The high kingship of Ireland rotated between the Cenél nEógain and Cenél Conaill branches in the late 6th century. He is said to have shared the High Kingship with Áed Sláine. The accession of Colmán and Áed to the high kingship is recorded in the annals in 598. They are also listed as kings in the king lists. They are however omitted from the earliest king list, the Baile Chuind (The Ecstasy of Conn), a late 7th-century Irish poem. Fiachnae mac Báetáin of Ulaid may have been effectively king.

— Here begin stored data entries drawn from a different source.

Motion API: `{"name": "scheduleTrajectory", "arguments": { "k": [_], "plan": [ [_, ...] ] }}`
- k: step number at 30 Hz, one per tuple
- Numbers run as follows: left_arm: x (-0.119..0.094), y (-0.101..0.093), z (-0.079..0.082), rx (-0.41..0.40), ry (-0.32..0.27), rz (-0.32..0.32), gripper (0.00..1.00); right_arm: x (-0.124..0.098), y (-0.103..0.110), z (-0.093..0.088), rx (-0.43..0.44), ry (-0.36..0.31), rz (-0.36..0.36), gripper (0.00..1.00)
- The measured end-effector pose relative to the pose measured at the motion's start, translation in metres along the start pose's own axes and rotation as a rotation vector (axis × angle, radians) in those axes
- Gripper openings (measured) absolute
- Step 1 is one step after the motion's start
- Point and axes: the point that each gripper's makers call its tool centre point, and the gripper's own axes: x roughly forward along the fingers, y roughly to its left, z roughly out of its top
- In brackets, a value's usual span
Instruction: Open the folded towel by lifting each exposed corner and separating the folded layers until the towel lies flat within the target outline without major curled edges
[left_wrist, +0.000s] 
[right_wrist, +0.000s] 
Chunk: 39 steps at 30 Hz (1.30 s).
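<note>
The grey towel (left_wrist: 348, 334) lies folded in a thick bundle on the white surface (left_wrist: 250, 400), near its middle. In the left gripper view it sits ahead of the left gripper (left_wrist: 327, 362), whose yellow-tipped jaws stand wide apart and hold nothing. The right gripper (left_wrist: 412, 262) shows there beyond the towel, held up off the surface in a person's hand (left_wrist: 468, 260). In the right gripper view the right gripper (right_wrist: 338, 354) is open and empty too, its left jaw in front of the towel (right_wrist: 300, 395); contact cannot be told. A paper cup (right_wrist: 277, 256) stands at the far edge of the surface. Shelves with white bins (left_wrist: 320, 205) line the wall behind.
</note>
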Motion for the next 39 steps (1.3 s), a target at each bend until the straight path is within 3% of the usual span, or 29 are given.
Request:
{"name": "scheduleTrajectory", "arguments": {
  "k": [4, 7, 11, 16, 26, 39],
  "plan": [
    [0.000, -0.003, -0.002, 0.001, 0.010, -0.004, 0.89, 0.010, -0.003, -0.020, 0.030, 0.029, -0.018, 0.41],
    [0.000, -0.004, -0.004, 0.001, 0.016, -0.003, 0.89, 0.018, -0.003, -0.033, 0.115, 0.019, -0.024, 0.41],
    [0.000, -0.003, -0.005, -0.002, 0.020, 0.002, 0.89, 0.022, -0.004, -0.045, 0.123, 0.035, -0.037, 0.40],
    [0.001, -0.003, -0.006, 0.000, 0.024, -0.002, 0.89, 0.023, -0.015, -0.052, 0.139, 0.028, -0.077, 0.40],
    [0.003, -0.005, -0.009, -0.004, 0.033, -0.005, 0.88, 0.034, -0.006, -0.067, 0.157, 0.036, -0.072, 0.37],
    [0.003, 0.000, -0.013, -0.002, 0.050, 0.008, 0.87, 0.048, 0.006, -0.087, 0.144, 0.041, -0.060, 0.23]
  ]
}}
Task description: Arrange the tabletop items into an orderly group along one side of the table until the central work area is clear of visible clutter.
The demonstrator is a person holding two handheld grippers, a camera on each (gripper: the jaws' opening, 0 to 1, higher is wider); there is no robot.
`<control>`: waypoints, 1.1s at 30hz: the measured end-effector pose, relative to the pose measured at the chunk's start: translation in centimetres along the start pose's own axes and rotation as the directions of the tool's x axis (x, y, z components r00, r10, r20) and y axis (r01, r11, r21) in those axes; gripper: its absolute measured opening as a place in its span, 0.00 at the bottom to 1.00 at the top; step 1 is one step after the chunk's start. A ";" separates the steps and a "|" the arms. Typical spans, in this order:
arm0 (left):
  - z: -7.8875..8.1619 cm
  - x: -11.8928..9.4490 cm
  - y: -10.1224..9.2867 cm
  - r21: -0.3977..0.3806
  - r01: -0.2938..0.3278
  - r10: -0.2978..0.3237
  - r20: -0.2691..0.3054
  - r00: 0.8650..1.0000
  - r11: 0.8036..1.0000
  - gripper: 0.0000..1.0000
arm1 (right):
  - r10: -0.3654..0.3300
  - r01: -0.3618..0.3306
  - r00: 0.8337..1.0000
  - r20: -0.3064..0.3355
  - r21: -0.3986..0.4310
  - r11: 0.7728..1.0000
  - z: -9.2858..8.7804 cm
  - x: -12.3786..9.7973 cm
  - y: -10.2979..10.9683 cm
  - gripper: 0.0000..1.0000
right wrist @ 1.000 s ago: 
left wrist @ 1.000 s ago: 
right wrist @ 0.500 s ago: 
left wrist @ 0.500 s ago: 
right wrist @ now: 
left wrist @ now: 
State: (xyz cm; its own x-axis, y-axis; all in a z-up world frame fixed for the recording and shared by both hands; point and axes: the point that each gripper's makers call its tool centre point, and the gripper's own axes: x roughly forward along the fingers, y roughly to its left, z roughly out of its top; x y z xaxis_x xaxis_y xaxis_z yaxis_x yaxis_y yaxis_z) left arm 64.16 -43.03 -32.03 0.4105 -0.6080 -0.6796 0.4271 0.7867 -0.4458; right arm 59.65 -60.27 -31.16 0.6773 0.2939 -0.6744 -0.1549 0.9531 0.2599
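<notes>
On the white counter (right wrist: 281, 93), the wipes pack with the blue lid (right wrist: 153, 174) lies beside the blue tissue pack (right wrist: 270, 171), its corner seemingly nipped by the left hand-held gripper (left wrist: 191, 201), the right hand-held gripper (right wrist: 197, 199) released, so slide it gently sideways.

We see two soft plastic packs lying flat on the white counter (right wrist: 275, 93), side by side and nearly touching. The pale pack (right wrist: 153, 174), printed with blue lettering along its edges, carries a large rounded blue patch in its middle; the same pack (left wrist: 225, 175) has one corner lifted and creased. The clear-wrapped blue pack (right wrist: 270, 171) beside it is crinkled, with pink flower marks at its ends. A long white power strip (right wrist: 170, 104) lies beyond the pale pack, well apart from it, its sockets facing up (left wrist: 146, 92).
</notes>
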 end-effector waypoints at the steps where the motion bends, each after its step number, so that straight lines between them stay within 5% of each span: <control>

In 602 Colmán defeated his Cenél Conaill rival, Conall Cú mac Áedo (died 604) at the Battle of Cúl Sleamna (in Raphoe barony) and Conall was put to flight. Colmán met his death in 604 when he was killed by a kinsman, Lochán Dilmana. The Annals of Ulster state of this:Of what value kingship, of what value law; of what value power over princes; Since it is king Colmán the Counter whom Lochan Dithnadha has slain?

His daughter, or perhaps granddaughter, Fín, was the mother of Aldfrith son of Oswiu. The poet Cenn Fáelad mac Aillila (died 679) was his nephew.
His brother Máel Umai (died 610) fought at the Battle of Degsastan where he is said to have killed the brother of King Æthelfrith of Bernicia.